The answer must consist of every line from the data that holds "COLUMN".

- _Exercise data_:
-*-

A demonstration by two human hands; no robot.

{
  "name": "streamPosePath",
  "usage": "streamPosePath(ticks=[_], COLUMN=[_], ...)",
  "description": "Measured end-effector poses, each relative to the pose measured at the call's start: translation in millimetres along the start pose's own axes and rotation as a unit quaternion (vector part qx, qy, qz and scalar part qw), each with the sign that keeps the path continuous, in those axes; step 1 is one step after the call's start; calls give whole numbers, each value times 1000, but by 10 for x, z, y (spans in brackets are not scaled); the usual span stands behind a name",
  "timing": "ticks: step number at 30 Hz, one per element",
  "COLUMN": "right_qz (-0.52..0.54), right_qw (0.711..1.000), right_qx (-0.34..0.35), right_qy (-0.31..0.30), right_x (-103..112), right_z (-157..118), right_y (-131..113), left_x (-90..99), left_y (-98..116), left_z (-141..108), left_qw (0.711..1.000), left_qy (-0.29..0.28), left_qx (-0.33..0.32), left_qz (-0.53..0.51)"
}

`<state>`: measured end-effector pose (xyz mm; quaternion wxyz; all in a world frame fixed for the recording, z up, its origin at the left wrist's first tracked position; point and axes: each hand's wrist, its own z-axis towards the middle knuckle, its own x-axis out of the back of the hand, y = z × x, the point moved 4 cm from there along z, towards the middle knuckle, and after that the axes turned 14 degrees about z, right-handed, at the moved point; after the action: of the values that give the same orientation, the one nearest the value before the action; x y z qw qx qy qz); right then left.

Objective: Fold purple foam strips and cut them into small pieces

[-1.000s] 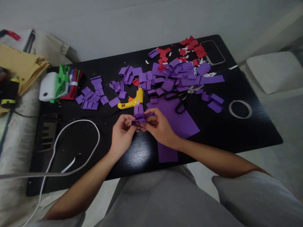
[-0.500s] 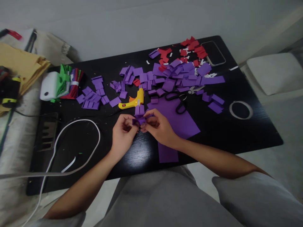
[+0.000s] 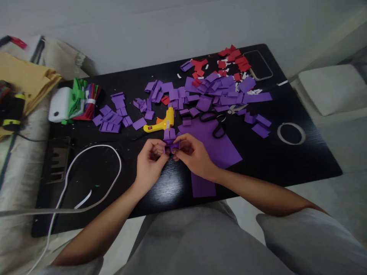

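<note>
The left hand (image 3: 150, 159) and the right hand (image 3: 195, 156) meet near the front edge of the black bench (image 3: 258, 160), with a small folded purple piece (image 3: 172, 146) between them. The left hand pinches its left side between thumb and fingers, and the right hand grips its right side the same way. The piece therefore lies at the fingertips of both hands, to the right of the left palm and to the left of the right one. Its lower part is partly hidden by the thumbs. Purple tabs (image 3: 169, 133) show just beyond the fingertips; whether they are joined to the held piece cannot be told.

The yellow glue gun (image 3: 166, 122) lies just past these tabs, its nozzle pointing toward the far side. A large purple sheet (image 3: 222, 147) lies flat beside and partly under the right hand, with the black-handled scissors (image 3: 219, 136) resting on its far part. Farther back spreads a heap of purple pieces (image 3: 226, 100), with red pieces (image 3: 242, 61) behind it. A smaller purple cluster (image 3: 110, 122) lies beyond the left hand and off to its left. A looped white cable (image 3: 120, 164) lies left of the left hand, and a pale ring (image 3: 304, 133) rests well apart, toward the right end.
</note>
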<state>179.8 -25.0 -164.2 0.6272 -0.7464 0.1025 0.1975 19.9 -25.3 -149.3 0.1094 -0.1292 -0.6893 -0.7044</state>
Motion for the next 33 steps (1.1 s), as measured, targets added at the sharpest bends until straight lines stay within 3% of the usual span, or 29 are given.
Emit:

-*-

- _Response area_:
  "usage": "streamPosePath(ticks=[_], COLUMN=[_], ...)",
  "COLUMN": "right_qz (-0.52..0.54), right_qw (0.711..1.000), right_qx (-0.34..0.35), right_qy (-0.31..0.30), right_x (-103..112), right_z (-157..118), right_y (-131..113), left_x (-90..99), left_y (-98..116), left_z (-141..108), left_qw (0.711..1.000), left_qy (-0.29..0.28), left_qx (-0.33..0.32), left_qz (-0.53..0.51)"

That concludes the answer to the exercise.